Take the data below. Output it exactly from its first line through the line containing "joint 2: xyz".

# Dataset section

-- Opening Marker --

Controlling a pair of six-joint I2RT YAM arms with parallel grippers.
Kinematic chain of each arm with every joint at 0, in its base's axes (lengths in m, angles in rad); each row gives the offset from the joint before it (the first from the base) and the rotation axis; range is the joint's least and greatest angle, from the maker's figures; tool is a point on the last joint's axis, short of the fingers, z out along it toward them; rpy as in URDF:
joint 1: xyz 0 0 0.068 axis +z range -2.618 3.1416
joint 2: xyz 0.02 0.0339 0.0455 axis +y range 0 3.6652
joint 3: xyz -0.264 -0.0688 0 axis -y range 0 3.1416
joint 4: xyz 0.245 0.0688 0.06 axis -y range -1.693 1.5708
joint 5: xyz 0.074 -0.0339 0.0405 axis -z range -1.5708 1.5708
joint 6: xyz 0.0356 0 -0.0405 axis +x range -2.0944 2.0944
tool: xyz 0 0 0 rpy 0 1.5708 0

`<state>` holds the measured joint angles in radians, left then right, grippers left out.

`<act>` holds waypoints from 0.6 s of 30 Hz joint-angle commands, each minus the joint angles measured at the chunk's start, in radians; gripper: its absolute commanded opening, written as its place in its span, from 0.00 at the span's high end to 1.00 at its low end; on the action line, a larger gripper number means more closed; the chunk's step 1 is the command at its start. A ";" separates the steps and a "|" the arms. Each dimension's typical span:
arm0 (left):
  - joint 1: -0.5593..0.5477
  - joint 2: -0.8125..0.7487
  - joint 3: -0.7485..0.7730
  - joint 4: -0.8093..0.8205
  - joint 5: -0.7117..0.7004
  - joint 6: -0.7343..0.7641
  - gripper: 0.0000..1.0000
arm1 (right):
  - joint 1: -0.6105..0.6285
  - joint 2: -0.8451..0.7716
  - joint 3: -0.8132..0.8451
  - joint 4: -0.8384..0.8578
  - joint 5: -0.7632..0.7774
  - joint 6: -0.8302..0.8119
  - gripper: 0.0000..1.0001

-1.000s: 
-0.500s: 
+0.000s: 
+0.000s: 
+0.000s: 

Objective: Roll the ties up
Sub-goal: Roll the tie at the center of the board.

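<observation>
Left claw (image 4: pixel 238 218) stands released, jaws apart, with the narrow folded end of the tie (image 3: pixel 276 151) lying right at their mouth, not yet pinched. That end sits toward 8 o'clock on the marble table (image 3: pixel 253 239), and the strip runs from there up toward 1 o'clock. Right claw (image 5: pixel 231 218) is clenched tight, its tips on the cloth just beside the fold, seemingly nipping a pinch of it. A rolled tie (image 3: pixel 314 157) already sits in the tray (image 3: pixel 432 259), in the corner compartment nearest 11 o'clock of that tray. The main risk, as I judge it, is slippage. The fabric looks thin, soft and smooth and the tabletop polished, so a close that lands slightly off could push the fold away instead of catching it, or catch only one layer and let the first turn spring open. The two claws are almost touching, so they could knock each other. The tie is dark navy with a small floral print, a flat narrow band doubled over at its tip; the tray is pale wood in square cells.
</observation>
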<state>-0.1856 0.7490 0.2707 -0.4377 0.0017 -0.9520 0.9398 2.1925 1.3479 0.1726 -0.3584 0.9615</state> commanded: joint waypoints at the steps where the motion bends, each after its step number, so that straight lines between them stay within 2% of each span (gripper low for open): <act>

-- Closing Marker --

# Solved problem
Controlling a pair of six-joint I2RT YAM arms with parallel grippers.
Kinematic chain of each arm with every joint at 0, in its base's axes (lengths in m, angles in rad); each row gives the offset from the joint before it (the first from the base) and the rotation axis; range is the joint's least and greatest angle, from the maker's figures; tool is a point on the last joint's axis, short of the fingers, z out along it toward them; rpy as in URDF:
joint 1: xyz 0 0 0.068 axis +z range -2.618 3.1416
joint 2: xyz 0.02 0.0339 0.0455 axis +y range 0 3.6652

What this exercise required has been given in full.